Women sitting at a desk, rubbing her eyes
Women sitting at a desk, rubbing her eyes

Contact Lens Discomfort

As many as 45 million people in the U.S. wear contact lenses for vision correction, and proper care is vitally important in preventing complications.

Contact lens discomfort can occur for a variety of reasons. In order to keep your eyes healthy and contact lenses comfortable, it’s important to properly follow the maintenance and replacement schedule recommended by your eye doctor. If they’re not followed, problems with vision, comfort and other safety issues can occur.

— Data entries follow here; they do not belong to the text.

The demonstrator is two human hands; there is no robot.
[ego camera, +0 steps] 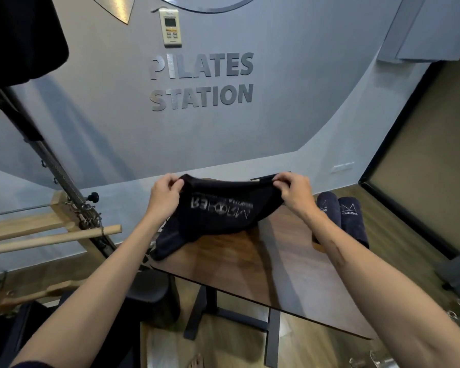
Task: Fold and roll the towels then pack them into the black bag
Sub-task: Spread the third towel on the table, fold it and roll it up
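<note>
A black towel (218,216) with blurred white lettering hangs stretched above the far part of the wooden table (250,264). My left hand (165,192) pinches its top left corner and my right hand (294,191) pinches its top right corner. The towel's lower edge trails onto the tabletop at the left. Two rolled dark towels (343,216) with white logos lie side by side at the table's far right. I cannot make out a black bag for certain.
A grey wall with metal lettering stands just behind the table. Wooden bars and a metal spring frame (72,208) crowd the left side. A dark stool (149,293) sits under the table's left edge. A dark-framed panel (409,181) is on the right.
</note>
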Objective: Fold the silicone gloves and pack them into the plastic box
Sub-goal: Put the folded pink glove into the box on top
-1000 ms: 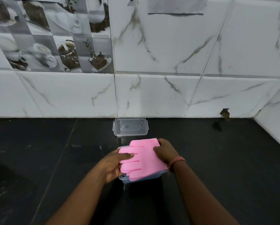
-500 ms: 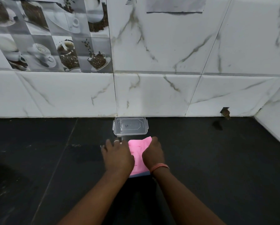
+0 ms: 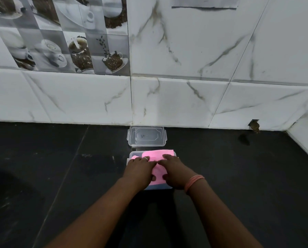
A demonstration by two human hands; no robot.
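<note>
Two hands, left hand (image 3: 140,170) and right hand (image 3: 174,171), flat with fingers spread, pressing pink folded gloves (image 3: 157,158) into one clear plastic box (image 3: 134,155) on black desk (image 3: 60,176). One lid (image 3: 147,136) just behind box, at wall. Since half a second ago: gloves sunk lower, box rim now showing.

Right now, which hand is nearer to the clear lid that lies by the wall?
Left, only slightly. The left hand presses the pink gloves just below the lid; the right hand presses them further right and nearer the person.
</note>
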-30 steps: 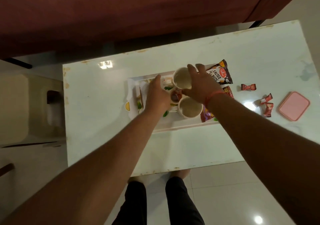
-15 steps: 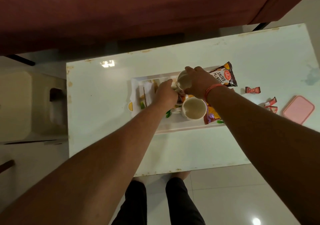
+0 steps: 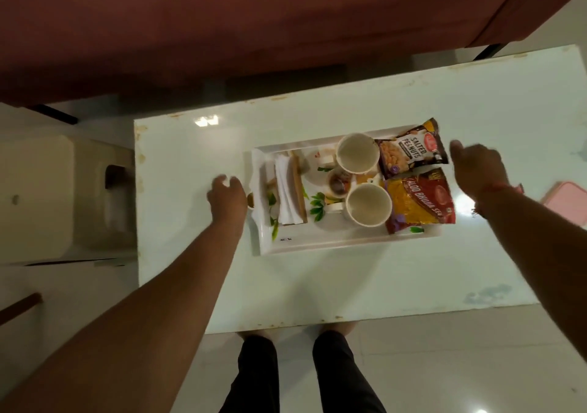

You should be aware that the following problems may occur:

  • Eyes stinging, burning, itching (irritation) or other eye pain
  • Comfort is less than when lens was first placed on eye
  • Abnormal feeling of something in the eye (foreign body, scratched area)
  • Excessive watering (tearing) of the eyes
  • Unusual eye secretions
  • Redness of the eyes
  • Reduced sharpness of vision (poor visual acuity)
  • Blurred vision, rainbows or halos around objects
  • Sensitivity to light (photophobia)
  • Contact lens–related dryness

If you notice any of the above symptoms:
Immediately remove your lenses.

Because complications from contact lens wear can have such a wide range of symptoms, it is advisable that you speak to your eye doctor if you notice any of the above symptoms, as they may be signs of a serious complication.

Common + Treatable Issues

Discomfort: An occasional or persistent uncomfortable feeling of the contact lens in the eye is common with early wear. This tends to improve as you get used to wearing contact lenses. Lubrication and a gradual increase in wearing time can help eyes adjust to contact lenses.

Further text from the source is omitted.